Fasciste ou d'avant-garde ?

Avec de tels antécédents, la raison de leur invitation en Corée du Nord pourrait sembler évidente. Mais, depuis les années 1980, à la faveur de leur succès international et d'une meilleure compréhension de leurs stratégies, le gros de l'indignation suscitée par le groupe s'est dissipée. Et même leur esthétique a changé: sous le communisme, ils se focalisaient sur des régimes politiques; sous le capitalisme, ils mettent l'accent sur la pop culture. Leur concert à Pyongyang est même un nouveau changement de paradigme: le programme annoncé parle d'un remake de la comédie musicale La Mélodie du bonheur, mixé à des chants traditionnels coréens.

Aujourd'hui, le consensus général sur l'imagerie fasciste de Laibach estime qu'elle entend provoquer le débat sur la politique et les types de gouvernement –ce que les dirigeants nord-coréens n'ont peut-être pas capté. Dès lors, qu'ils soient le premier groupe étranger à se produire en Corée du Nord est tout simplement parfait.

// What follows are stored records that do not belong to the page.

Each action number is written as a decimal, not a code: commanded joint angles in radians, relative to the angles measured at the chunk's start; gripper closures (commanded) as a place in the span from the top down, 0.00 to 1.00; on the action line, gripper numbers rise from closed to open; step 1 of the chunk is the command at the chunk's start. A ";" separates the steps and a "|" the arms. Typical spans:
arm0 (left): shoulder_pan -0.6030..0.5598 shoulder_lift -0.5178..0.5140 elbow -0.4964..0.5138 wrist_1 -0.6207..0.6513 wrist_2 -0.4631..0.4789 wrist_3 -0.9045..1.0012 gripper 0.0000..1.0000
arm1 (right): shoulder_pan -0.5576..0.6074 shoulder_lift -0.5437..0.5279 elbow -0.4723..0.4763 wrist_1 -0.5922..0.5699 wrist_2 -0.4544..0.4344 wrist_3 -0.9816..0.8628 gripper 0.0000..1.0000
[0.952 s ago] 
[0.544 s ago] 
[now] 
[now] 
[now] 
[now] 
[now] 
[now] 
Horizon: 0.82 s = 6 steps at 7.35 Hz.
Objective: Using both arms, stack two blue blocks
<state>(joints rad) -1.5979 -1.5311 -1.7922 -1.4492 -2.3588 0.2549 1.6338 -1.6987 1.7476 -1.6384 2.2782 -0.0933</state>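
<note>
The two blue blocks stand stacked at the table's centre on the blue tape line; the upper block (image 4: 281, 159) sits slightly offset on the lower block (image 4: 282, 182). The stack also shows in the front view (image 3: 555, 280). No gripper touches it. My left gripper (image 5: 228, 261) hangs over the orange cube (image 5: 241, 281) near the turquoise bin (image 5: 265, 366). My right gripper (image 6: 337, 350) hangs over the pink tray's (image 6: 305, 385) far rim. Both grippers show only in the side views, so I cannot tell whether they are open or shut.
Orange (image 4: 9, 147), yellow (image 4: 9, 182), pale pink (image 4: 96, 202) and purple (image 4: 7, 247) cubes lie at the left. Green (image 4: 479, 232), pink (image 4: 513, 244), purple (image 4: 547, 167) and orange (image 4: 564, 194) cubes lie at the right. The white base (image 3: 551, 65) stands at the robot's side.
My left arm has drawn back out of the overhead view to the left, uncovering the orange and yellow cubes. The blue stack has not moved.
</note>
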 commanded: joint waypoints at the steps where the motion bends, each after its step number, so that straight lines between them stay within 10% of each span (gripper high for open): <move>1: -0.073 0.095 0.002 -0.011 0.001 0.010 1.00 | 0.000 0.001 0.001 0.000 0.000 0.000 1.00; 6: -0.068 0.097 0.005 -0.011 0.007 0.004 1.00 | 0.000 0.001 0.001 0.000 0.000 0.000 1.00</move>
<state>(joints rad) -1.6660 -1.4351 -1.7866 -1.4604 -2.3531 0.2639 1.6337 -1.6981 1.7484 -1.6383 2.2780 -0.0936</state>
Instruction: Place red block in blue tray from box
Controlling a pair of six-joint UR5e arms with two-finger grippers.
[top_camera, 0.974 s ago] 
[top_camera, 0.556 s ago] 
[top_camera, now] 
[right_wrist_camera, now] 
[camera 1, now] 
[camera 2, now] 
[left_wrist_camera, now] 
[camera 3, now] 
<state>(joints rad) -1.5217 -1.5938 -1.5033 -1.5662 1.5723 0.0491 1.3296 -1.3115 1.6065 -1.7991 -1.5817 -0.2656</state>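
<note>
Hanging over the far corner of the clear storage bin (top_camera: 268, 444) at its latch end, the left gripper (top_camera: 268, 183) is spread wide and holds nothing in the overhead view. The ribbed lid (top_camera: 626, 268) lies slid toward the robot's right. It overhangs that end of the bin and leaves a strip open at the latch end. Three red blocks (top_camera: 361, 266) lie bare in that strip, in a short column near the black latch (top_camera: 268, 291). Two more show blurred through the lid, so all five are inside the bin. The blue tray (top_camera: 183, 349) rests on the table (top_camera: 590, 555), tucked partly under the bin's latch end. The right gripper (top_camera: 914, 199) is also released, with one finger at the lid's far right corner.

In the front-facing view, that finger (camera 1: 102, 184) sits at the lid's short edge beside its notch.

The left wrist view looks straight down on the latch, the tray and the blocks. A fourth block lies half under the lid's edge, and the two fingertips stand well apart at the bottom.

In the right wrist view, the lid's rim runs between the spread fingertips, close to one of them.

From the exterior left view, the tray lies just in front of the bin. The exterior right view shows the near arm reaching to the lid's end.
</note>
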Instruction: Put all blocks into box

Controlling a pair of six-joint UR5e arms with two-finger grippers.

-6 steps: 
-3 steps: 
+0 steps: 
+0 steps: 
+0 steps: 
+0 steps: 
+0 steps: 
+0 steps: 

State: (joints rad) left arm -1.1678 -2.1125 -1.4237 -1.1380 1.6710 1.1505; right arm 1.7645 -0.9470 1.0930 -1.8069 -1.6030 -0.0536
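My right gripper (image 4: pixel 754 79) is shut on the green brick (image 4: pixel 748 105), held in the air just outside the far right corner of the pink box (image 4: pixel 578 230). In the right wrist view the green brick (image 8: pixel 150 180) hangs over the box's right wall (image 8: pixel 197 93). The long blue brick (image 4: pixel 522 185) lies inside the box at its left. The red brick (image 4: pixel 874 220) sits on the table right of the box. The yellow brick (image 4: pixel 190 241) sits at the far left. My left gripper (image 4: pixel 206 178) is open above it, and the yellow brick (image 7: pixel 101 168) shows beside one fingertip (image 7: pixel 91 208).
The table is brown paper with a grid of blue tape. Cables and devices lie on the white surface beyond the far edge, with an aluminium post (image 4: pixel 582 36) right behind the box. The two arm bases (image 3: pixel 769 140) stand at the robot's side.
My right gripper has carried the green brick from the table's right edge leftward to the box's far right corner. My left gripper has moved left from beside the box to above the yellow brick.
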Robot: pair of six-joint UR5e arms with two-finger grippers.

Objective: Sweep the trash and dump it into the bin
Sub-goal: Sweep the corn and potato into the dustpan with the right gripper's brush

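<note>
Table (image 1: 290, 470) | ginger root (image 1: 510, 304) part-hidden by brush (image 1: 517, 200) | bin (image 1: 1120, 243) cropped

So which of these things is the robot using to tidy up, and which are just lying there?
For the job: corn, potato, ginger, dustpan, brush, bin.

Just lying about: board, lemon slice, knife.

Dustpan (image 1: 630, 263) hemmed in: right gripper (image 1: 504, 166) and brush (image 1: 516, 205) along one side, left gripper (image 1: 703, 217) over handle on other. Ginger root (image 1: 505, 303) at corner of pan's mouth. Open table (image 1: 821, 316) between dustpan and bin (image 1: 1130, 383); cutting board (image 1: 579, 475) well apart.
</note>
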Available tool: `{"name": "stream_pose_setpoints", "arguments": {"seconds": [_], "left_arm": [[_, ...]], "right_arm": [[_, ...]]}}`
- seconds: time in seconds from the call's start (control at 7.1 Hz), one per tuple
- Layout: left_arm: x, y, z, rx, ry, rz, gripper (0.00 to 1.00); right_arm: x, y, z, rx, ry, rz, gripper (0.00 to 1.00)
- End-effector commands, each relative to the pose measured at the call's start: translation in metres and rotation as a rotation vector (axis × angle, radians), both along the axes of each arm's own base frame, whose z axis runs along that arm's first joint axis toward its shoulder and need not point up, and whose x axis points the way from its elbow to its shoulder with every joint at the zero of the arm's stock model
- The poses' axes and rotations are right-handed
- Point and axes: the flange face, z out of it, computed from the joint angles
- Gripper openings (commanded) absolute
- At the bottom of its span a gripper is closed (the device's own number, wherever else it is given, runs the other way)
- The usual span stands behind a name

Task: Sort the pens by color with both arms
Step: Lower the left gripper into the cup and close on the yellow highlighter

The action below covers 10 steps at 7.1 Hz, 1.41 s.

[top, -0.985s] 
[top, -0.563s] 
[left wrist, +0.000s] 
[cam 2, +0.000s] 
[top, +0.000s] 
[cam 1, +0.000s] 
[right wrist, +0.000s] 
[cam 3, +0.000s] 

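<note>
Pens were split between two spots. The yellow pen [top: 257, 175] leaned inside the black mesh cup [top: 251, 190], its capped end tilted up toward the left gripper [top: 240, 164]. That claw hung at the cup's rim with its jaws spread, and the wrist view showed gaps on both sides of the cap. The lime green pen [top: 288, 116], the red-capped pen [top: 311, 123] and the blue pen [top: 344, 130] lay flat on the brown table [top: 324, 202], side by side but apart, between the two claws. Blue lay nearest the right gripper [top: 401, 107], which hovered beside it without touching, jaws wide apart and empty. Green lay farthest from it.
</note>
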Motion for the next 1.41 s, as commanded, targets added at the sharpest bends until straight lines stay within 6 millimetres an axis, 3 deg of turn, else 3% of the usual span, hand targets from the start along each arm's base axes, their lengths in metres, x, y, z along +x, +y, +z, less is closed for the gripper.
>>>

La métamorphose de Laibach, d’un groupe vu comme fondamentalement fasciste au héraut de l'avant-garde subversive, est largement due au philosophe slovène Slavoj Žižek –l'un des plus ardents défenseurs du groupe. En 1993, il lui consacrait tout un article expliquant comment son adoption excessive d'une esthétique, d'une chorégraphie et d'un militarisme intensément totalitaires pouvait, en réalité, être vue comme anti-fasciste.

Au lieu de critiquer ouvertement le fascisme ou de le tourner en ridicule, Laibach imite ses stratégies et copie fidèlement son esthétique. Selon Žižek, la distance cynique permise par une performance ironique représenterait en réalité de la conformité, et donc une approbation du système. Pour fonctionner, le système exige un semblant de dissidence, via sa critique, comme validation de son existence. La véritable subversion, propose Žižek, n'est possible qu'avec la pure copie, comme ce que fait Laibach.

L’attitude de Laibach envers le fascisme est délibérément ambiguë –en présentant les symboles et les postures fascistes sans les commenter, ils peuvent autant être interprétés comme une contestation ou une approbation de l'autoritarisme.

En restant dans cet entre-deux, Laibach force son public à choisir son camp. Dans ce sens, leurs spectacles peuvent simultanément servir d'acte d'obéissance envers le régime et d'incitation à la libre pensée. Pour cette raison, il n'y avait peut-être pas de meilleur groupe pour jouer à Pyongyang.

Si le gouvernement et l'administration de Corée du Nord seront heureux d'avoir trouvé un groupe qui soutient visiblement son régime centralisé et son système à parti unique, d'aucuns pourraient y voir une énorme blague faite à l'insu du Guide suprême. Personne n'aura raison. Comme l'a dit Žižek, Laibach «ne donne pas de réponse, mais pose une question». Et les questions sont souvent bien plus subversives que les réponses.
 
Notes

Traduit par Peggy Sastre

Cet article est paru en anglais sur le site The Conversation le 18 août 2015.

Nous avons mis à jour cet article en raison d’une erreur d’inattention. Dans la première version, il était question de «La métamorphose de Laibach, groupe fondamentalement fasciste devenu héraut de l'avant-garde subversive», alors qu’il était écrit, dans l’article en anglais, «Laibach’s metamorphosis from being viewed as a fundamentally fascist band to a subversive, forward-thinking one».